• **WHAT TO DO**: Restate all of the records below exactly. Do not carry over any image.

• **AVAILABLE RECORDS**:
━━━━
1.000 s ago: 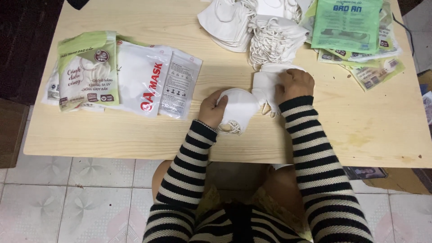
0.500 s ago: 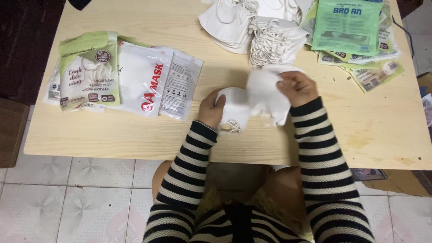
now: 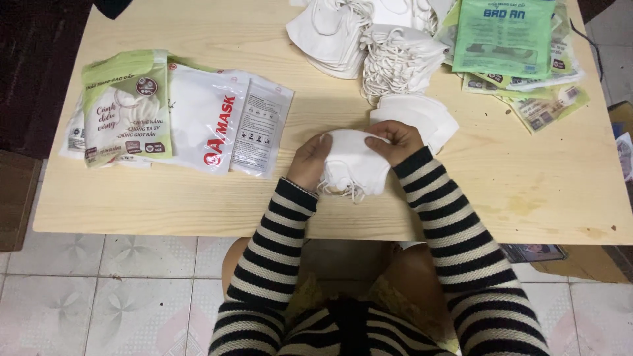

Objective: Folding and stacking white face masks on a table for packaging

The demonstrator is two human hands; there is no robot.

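Observation:
Both my hands hold a small stack of white face masks over the wooden table, near its front edge. My left hand grips the stack's left side, and my right hand presses its top right side. Ear loops hang from the stack's lower edge. Just behind my right hand lies another short pile of white masks. My arms are in black and white striped sleeves.
A large heap of loose white masks with ear loops lies at the back. Green packets are fanned out at the back right. White and green mask pouches lie at the left. Tiled floor shows below the table's front edge.
My right hand lifted a white mask from the pile on the right and brought it left onto the stack under my left hand. Both hands now clasp the stack together.

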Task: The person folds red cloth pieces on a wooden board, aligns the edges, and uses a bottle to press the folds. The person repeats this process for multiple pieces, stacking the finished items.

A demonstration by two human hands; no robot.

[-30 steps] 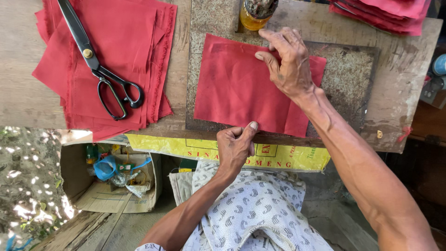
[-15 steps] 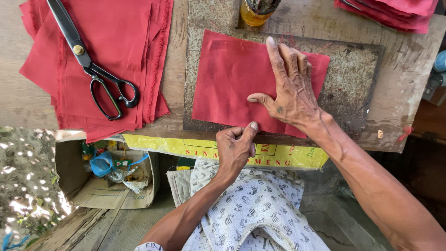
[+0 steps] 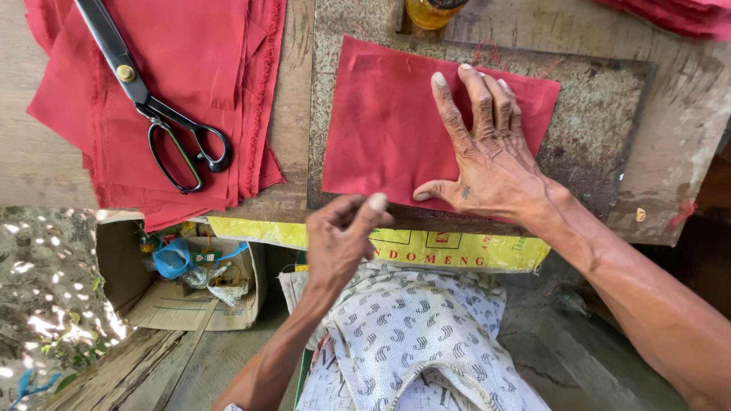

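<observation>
A red rectangular cloth piece (image 3: pixel 388 129) lies flat on a speckled grey board (image 3: pixel 601 114) on the wooden bench. My right hand (image 3: pixel 483 152) rests palm down on the cloth's right half, fingers spread and pointing away from me. My left hand (image 3: pixel 343 240) hovers just off the bench's near edge below the cloth, fingers loosely curled with the thumb up, holding nothing that I can see. Black-handled scissors (image 3: pixel 152 106) lie on a stack of red cloth (image 3: pixel 190 68) at the left.
A yellow jar (image 3: pixel 434 11) stands at the board's far edge. More red cloth (image 3: pixel 685 15) sits at the top right. A yellow printed strip (image 3: pixel 426 247) hangs along the bench front. Below left is a cardboard box (image 3: pixel 183 297) of odds and ends. White patterned fabric (image 3: pixel 411 335) covers my lap.
My right hand slid from the cloth's far right corner to lie flat on its right half. My left hand came off the cloth's near edge and drew back toward me.
</observation>
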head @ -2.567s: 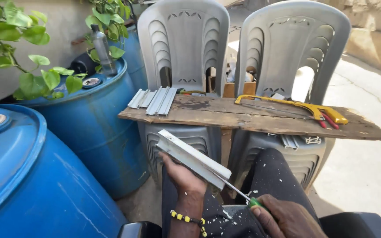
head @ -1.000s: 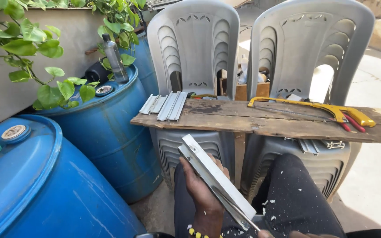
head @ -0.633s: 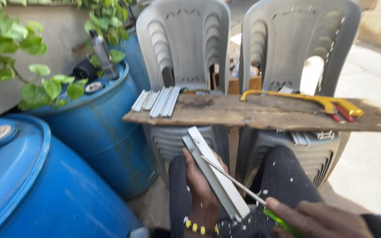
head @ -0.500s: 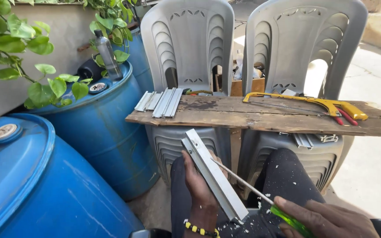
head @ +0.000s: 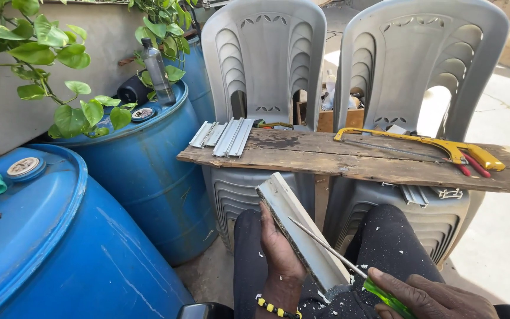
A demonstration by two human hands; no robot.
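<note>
1. Since half a second before, the view had dipped and shifted a little; the right hand (head: 438, 295) had drawn back toward the lower right corner, and the screwdriver (head: 349, 269) lay lower along the strip.
2. Two blue plastic barrels stood at the left: the near barrel (head: 90, 254) filled the lower left corner, and the far barrel (head: 143, 171) stood behind it, touching the left chair.
3. Two grey plastic chairs (head: 261, 65) stood side by side, backs upright, closing off the space ahead of the knees.
4. One weathered wooden plank (head: 355, 162) lay across both seats, just above the person's legs.
5. A leafy green plant (head: 42, 53) hung over the barrels.
6. One yellow hacksaw (head: 414, 145) lay on the plank's right part, red-handled pliers (head: 476, 165) touching its handle end.
7. One bundle of short grey metal channels (head: 222, 136) lay on the plank's left end.
8. The pale metal strip (head: 302, 233) slanted up from the lap, between the knees, below the plank.
9. The left hand (head: 281, 245) was curled around the strip from beneath, fingers pressed against its edge.
10. The right hand was closed around the screwdriver's green handle, its thin shaft resting on the strip.
11. One clear bottle (head: 156, 71) stood on the far barrel.
</note>
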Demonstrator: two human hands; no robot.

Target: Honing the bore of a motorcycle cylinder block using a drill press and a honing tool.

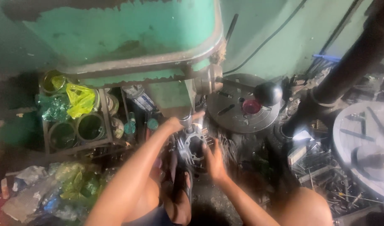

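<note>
We grip the finned metal cylinder block (192, 145) from both sides, our left hand (175, 124) closed on its upper edge and our right hand (213, 161) wrapped round its right side, holding it on the floor under the spindle of the green drilling machine (129, 37). Left of us a metal rack (75, 125) holds tins and a yellow bag (80, 100); to the right lie a round slotted plate (238, 115), a black knobbed lever (267, 93) and scattered tools (325, 175).

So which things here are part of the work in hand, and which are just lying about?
In use:
left hand at the machine's spindle
right hand on the finned metal cylinder
green machine

Lying about:
yellow bag
round slotted plate
black ball handle
scrap metal
</note>
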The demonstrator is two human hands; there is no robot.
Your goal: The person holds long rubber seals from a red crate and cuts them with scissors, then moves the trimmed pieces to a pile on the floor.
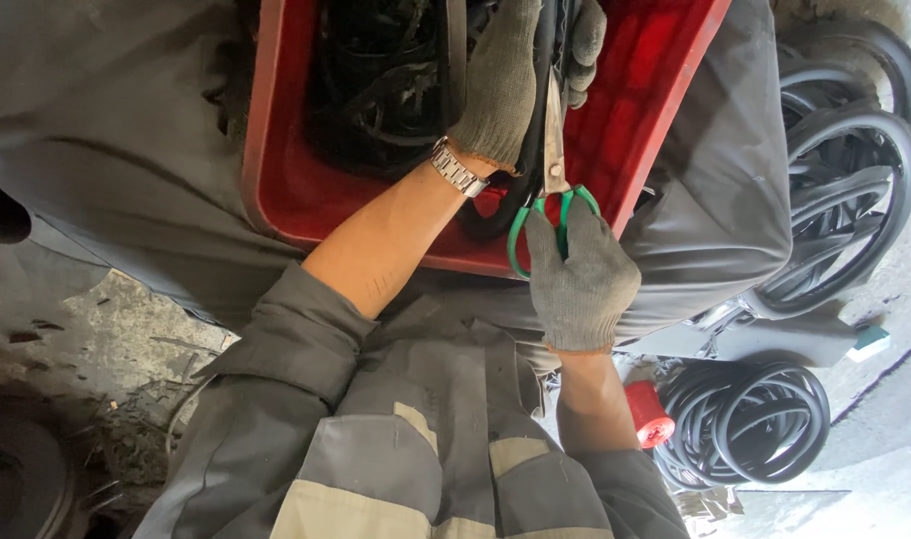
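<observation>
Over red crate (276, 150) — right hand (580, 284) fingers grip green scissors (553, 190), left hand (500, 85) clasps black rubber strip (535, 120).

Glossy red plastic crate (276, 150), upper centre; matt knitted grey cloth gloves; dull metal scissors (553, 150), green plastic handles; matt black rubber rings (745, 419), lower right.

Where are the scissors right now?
In the head view, the green-handled scissors sit just right of centre, gripped by the gloved right hand, blades pointing up over the red tray beside the gloved left hand.
</observation>
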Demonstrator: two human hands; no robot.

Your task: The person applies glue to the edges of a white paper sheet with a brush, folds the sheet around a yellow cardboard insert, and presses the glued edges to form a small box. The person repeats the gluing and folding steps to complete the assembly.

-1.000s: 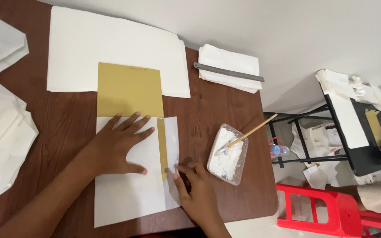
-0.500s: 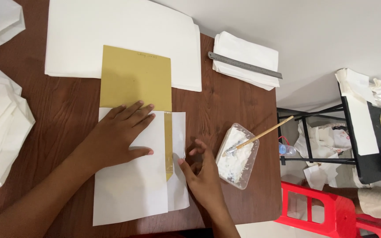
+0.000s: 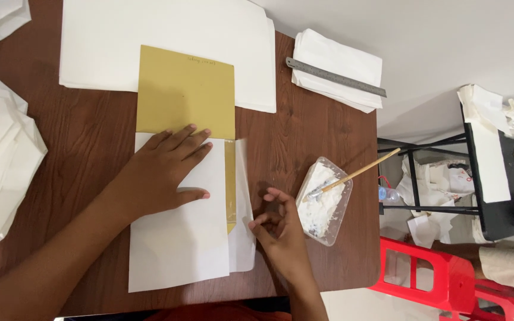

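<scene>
While my left hand [image 3: 165, 172] lies flat with its fingers spread wide on the white sheet [image 3: 176, 238], pinning it to the brown bench [image 3: 90, 128], my right hand [image 3: 281, 235] rests just right of that sheet, holding nothing, its fingers loosely curled and the fingertips near the sheet's folded right flap. Under the sheet lies a mustard-yellow card [image 3: 185, 92], its upper half showing above the sheet and a narrow yellow strip showing between the sheet's main panel and the flap. Right of the sheet, near my right hand, stands a clear plastic tub [image 3: 323, 202] of white paste with a wooden-handled brush [image 3: 358, 173] leaning in it. Above the sheet lies a big stack of white paper [image 3: 168, 41], and up to the right of it a smaller white stack [image 3: 337, 68] with a metal ruler [image 3: 334, 77] across it.
</scene>
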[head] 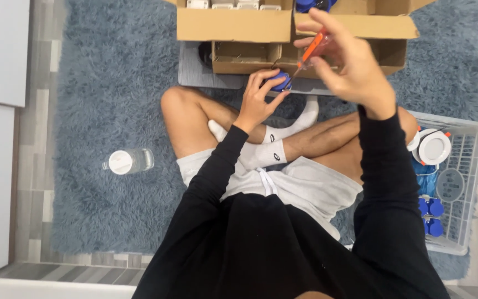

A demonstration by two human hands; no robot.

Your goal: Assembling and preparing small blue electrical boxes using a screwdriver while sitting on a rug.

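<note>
Above the crossed legs, the left hand (256,98) pinches a small blue round part (279,82), fingers curled shut around its rim. Right hand (349,65) grips an orange-handled screwdriver (311,51), fingers closed on the handle, tip angled down onto the part. Judgement: the part looks light, rigid plastic, smooth enough to twist loose; holding by the rim suits it. Cardboard boxes (233,25) sit ahead; a white basket (466,166) with similar blue pieces lies just beside the right knee; a clear bottle (129,161) rests on the rug.
</note>
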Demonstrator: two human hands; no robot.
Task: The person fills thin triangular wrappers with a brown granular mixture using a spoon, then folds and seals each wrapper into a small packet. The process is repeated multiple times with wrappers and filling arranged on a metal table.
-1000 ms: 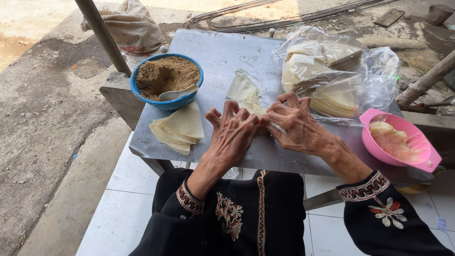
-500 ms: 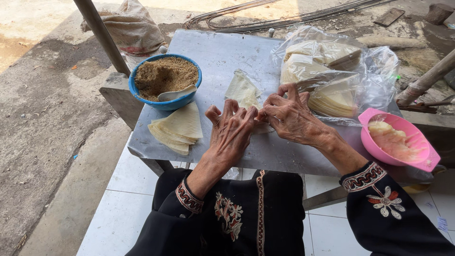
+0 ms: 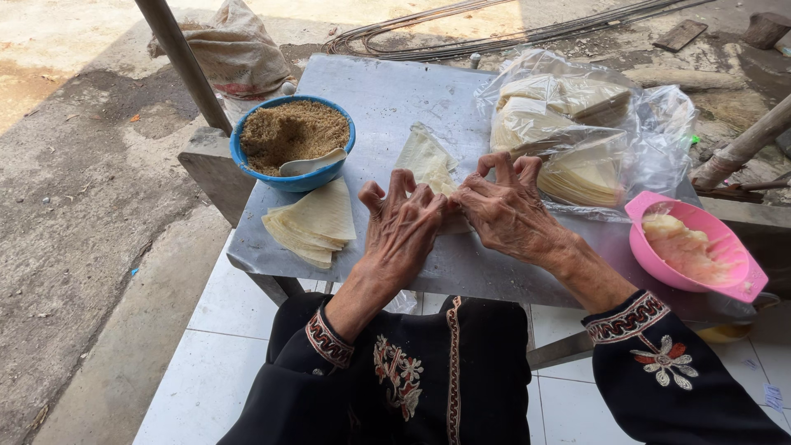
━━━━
• **REPLY TO THE EXERCISE**:
1.000 s ago: 
0.500 s ago: 
now: 

Objective: Folding and stacking white face masks on a table for packaging

The demonstrator is two human hands; there is no robot.

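Observation:
Both my hands hold a small stack of white face masks over the wooden table, near its front edge. My left hand grips the stack's left side, and my right hand presses its top right side. Ear loops hang from the stack's lower edge. Just behind my right hand lies another short pile of white masks. My arms are in black and white striped sleeves.
A large heap of loose white masks with ear loops lies at the back. Green packets are fanned out at the back right. White and green mask pouches lie at the left. Tiled floor shows below the table's front edge.
My right hand lifted a white mask from the pile on the right and brought it left onto the stack under my left hand. Both hands now clasp the stack together.
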
Task: The person folds red cloth pieces on a wooden board, aligns the edges, and uses a bottle to press the folds. The person repeats this process for multiple pieces, stacking the finished items.

A demonstration by two human hands; no robot.

[-30 steps] 
[-15 steps] 
[+0 steps] 

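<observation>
A red rectangular cloth piece (image 3: pixel 388 129) lies flat on a speckled grey board (image 3: pixel 601 114) on the wooden bench. My right hand (image 3: pixel 483 152) rests palm down on the cloth's right half, fingers spread and pointing away from me. My left hand (image 3: pixel 343 240) hovers just off the bench's near edge below the cloth, fingers loosely curled with the thumb up, holding nothing that I can see. Black-handled scissors (image 3: pixel 152 106) lie on a stack of red cloth (image 3: pixel 190 68) at the left.
A yellow jar (image 3: pixel 434 11) stands at the board's far edge. More red cloth (image 3: pixel 685 15) sits at the top right. A yellow printed strip (image 3: pixel 426 247) hangs along the bench front. Below left is a cardboard box (image 3: pixel 183 297) of odds and ends. White patterned fabric (image 3: pixel 411 335) covers my lap.
My right hand slid from the cloth's far right corner to lie flat on its right half. My left hand came off the cloth's near edge and drew back toward me.
</observation>
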head @ -2.567s: 
head @ -1.000s: 
head @ -0.633s: 
head @ -0.500s: 
head @ +0.000s: 
A demonstration by two human hands; no robot.
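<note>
1. Since half a second before, the view had dipped and shifted a little; the right hand (head: 438, 295) had drawn back toward the lower right corner, and the screwdriver (head: 349, 269) lay lower along the strip.
2. Two blue plastic barrels stood at the left: the near barrel (head: 90, 254) filled the lower left corner, and the far barrel (head: 143, 171) stood behind it, touching the left chair.
3. Two grey plastic chairs (head: 261, 65) stood side by side, backs upright, closing off the space ahead of the knees.
4. One weathered wooden plank (head: 355, 162) lay across both seats, just above the person's legs.
5. A leafy green plant (head: 42, 53) hung over the barrels.
6. One yellow hacksaw (head: 414, 145) lay on the plank's right part, red-handled pliers (head: 476, 165) touching its handle end.
7. One bundle of short grey metal channels (head: 222, 136) lay on the plank's left end.
8. The pale metal strip (head: 302, 233) slanted up from the lap, between the knees, below the plank.
9. The left hand (head: 281, 245) was curled around the strip from beneath, fingers pressed against its edge.
10. The right hand was closed around the screwdriver's green handle, its thin shaft resting on the strip.
11. One clear bottle (head: 156, 71) stood on the far barrel.
</note>
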Demonstrator: two human hands; no robot.

Target: Honing the bore of a motorcycle cylinder block using a drill press and a honing tool.


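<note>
We grip the finned metal cylinder block (192, 145) from both sides, our left hand (175, 124) closed on its upper edge and our right hand (213, 161) wrapped round its right side, holding it on the floor under the spindle of the green drilling machine (129, 37). Left of us a metal rack (75, 125) holds tins and a yellow bag (80, 100); to the right lie a round slotted plate (238, 115), a black knobbed lever (267, 93) and scattered tools (325, 175).

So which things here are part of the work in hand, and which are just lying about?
In use:
left hand at the machine's spindle
right hand on the finned metal cylinder
green machine

Lying about:
yellow bag
round slotted plate
black ball handle
scrap metal
</note>
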The demonstrator is two human hands; there is no robot.
Your goal: The person holds long rubber seals from a red crate and cuts them with scissors, then moves the trimmed pieces to a pile on the floor.
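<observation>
Over red crate (276, 150) — right hand (580, 284) fingers grip green scissors (553, 190), left hand (500, 85) clasps black rubber strip (535, 120).

Glossy red plastic crate (276, 150), upper centre; matt knitted grey cloth gloves; dull metal scissors (553, 150), green plastic handles; matt black rubber rings (745, 419), lower right.

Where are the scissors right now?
In the head view, the green-handled scissors sit just right of centre, gripped by the gloved right hand, blades pointing up over the red tray beside the gloved left hand.
</observation>
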Demonstrator: two human hands; no robot.

Your task: The person applies glue to the edges of a white paper sheet with a brush, folds the sheet around a yellow cardboard insert, and presses the glued edges to form a small box. The person repeats the gluing and folding steps to complete the assembly.

-1.000s: 
-0.500s: 
+0.000s: 

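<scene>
While my left hand [image 3: 165, 172] lies flat with its fingers spread wide on the white sheet [image 3: 176, 238], pinning it to the brown bench [image 3: 90, 128], my right hand [image 3: 281, 235] rests just right of that sheet, holding nothing, its fingers loosely curled and the fingertips near the sheet's folded right flap. Under the sheet lies a mustard-yellow card [image 3: 185, 92], its upper half showing above the sheet and a narrow yellow strip showing between the sheet's main panel and the flap. Right of the sheet, near my right hand, stands a clear plastic tub [image 3: 323, 202] of white paste with a wooden-handled brush [image 3: 358, 173] leaning in it. Above the sheet lies a big stack of white paper [image 3: 168, 41], and up to the right of it a smaller white stack [image 3: 337, 68] with a metal ruler [image 3: 334, 77] across it.
</scene>
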[head] 

A demonstration by two human hands; no robot.

Your goal: Assembling and preparing small blue electrical boxes using a screwdriver while sitting on a rug.

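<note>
Above the crossed legs, the left hand (256,98) pinches a small blue round part (279,82), fingers curled shut around its rim. Right hand (349,65) grips an orange-handled screwdriver (311,51), fingers closed on the handle, tip angled down onto the part. Judgement: the part looks light, rigid plastic, smooth enough to twist loose; holding by the rim suits it. Cardboard boxes (233,25) sit ahead; a white basket (466,166) with similar blue pieces lies just beside the right knee; a clear bottle (129,161) rests on the rug.
</note>
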Demonstrator: two human hands; no robot.
Task: The person fills thin triangular wrappers with a brown granular mixture using a spoon, then folds and seals each wrapper into a small packet. The process is repeated multiple times with wrappers and filling arranged on a metal table.
-1000 ms: 
-500 ms: 
+0 ms: 

This exercise is now finished, and nothing remains to add.